Throughout human history, mushrooms have played an integral role in many early cultures around the world. Early Greek, Roman, and Chinese cultures all recognized their innate nutritional value and incorporated them into their own respective cuisines. Through our modern understanding of science today, we specifically know the reason why mushrooms were so revered.
Beyond the fact that they are absent of cholesterol and low in calories, carbohydrates, fat, and sodium, they are packed with many important nutrients that have been linked to providing many important health benefits. Selenium, potassium, riboflavin, niacin, vitamin D, various proteins, fiber, and the bioactive compounds within mushrooms effectively work to boost our immune systems and are used to help treat and prevent many infamous diseases and ailments like Alzheimer’s, Parkinson’s, cancer, and hypertension.
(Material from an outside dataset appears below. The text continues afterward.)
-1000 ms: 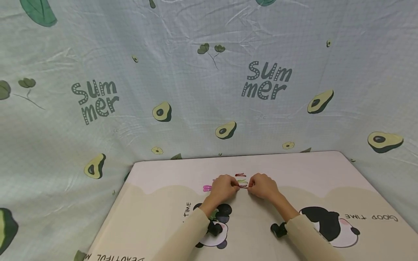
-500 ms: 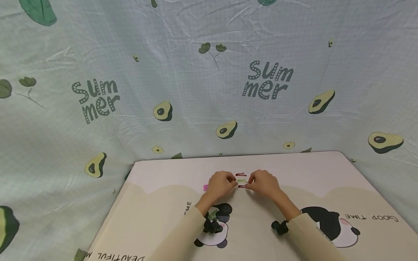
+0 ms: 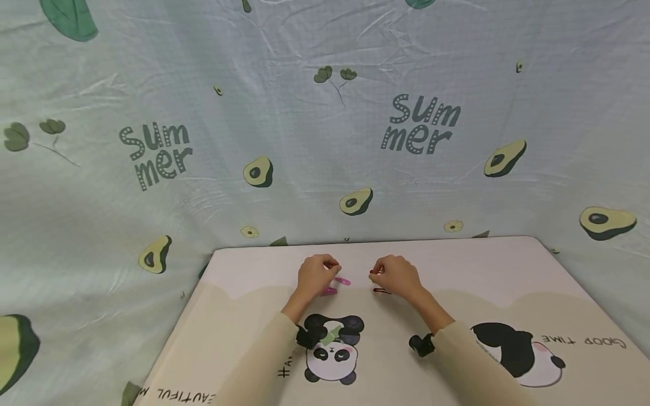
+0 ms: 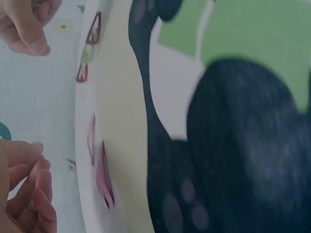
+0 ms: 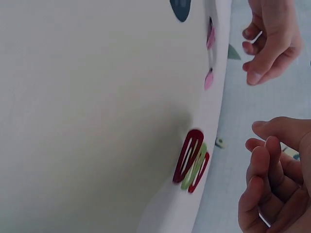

The benefits of edible mushrooms, however, are not solely limited to humans according to a new Israeli study, which found that trees grew faster when they were infected with certain kinds of edible mushrooms.
A Good Infection
The new study was conducted in collaboration with researchers from the JNF and MIGAL – the Galilee Research Institute. “The JNF is trying very hard to encourage the phenomenon of edible forests and wants to create forests with mycorrhizal edible mushrooms that are interesting to collect,” says Dr. Ofer Danay, director of mushrooms and truffle research at MIGAL and co-author of the new study.
“Certain species of pines, especially stone pine (Pinus pinea), do not survive in calcareous soils, which are the most common type of soil in Israel,” says Danay. “Therefore, attempts are now being made to ‘help’ the stone pine cope with these difficulties by infecting it with mycorrhizal fungi as a means of increasing its share in pine groves, mainly because it is less susceptible to pine pests whose larva harms trees and potentially cause medical problems for humans.”
Beyond that, increasing the amount of fungus in the soil may help also help in the fight against the climate crisis. “According to research by Dr. Tamir Klein of the Weizmann Institute, mycorrhizal fungi reduce the loss of carbon fixed in the soil and reduces the amount of carbon dioxide emitted into the atmosphere,” explains Danay.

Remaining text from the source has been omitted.